INTERVALO INTRAJORNADA. HORAS EXTRAS. COMISSIONISTA PURO. Não se verifica contrariedade à Súmula 340 do TST, porquanto esta não aborda a situação específica dos autos, em que se defere as horas extras pela supressão do intervalo intrajornada. Ademais, a condição do Reclamante de comissionista puro não afasta o direito ao intervalo intrajornada, cuja não-concessão implica a incidência da OJ 307 da SBDI-1/TST. Recurso de Revista não conhecido. DIVISOR. Conforme consignado no acórdão regional, nos termos da OJ 307 da SBDI-1/TST, a não-concessão total ou parcial do intervalo intrajornada implica o pagamento total do período correspondente, com acréscimo de, no mínimo, 50% sobre o valor da remuneração da hora normal de trabalho. Logo, a aplicação do divisor 220 é mero consectário da obediência ao disposto na OJ 307 do TST, que determinou o pagamento integral do período correspondente ao intervalo não usufruído. Não configurada, portanto, contrariedade à Súmula 340 do TST, a qual dispõe, genericamente, sobre as horas extras trabalhadas pelo comissionista, não abrangendo a situação específica dos autos, em que se deferiu horas extras em decorrência do intervalo intrajornada suprimido. Inespecificidade dos arestos colacionados à luz da Súmula 296 do TST. Recurso de Revista não conhecido. GUELTAS. O entendimento desta Corte é de que às gueltas atribui-se a mesma natureza dada às gorjetas.
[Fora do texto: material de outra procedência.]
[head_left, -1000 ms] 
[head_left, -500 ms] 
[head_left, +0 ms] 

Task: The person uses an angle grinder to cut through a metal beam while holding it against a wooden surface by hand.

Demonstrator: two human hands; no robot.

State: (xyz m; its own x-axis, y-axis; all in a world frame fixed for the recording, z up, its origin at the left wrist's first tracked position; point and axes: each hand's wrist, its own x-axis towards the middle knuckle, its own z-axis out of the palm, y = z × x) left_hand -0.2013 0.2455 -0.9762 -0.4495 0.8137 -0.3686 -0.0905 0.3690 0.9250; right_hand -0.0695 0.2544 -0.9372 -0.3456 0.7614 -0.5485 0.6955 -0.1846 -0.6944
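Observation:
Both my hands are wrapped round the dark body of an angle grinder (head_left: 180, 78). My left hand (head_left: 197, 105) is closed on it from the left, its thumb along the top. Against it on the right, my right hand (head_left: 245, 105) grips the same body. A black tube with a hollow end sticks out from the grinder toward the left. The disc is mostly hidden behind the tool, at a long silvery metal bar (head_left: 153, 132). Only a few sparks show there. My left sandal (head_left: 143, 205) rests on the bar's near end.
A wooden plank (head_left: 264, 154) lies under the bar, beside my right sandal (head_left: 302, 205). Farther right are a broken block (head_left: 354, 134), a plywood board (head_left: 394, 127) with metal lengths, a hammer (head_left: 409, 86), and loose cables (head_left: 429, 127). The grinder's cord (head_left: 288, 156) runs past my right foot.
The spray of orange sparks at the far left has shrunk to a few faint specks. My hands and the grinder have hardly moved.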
Assim, nos termos da Súmula 354 do TST, as gorjetas integram a remuneração do empregado, não servindo, contudo, de base de cálculo para as parcelas de aviso-prévio, adicional noturno, horas extras e repouso semanal remunerado. Recurso de Revista conhecido e parcialmente provido.

Tribunal TST
Processo RR - 968/2006-018-03-00
Fonte DJ - 13/10/2008
Tópicos intervalo intrajornada, horas extras, comissionista puro.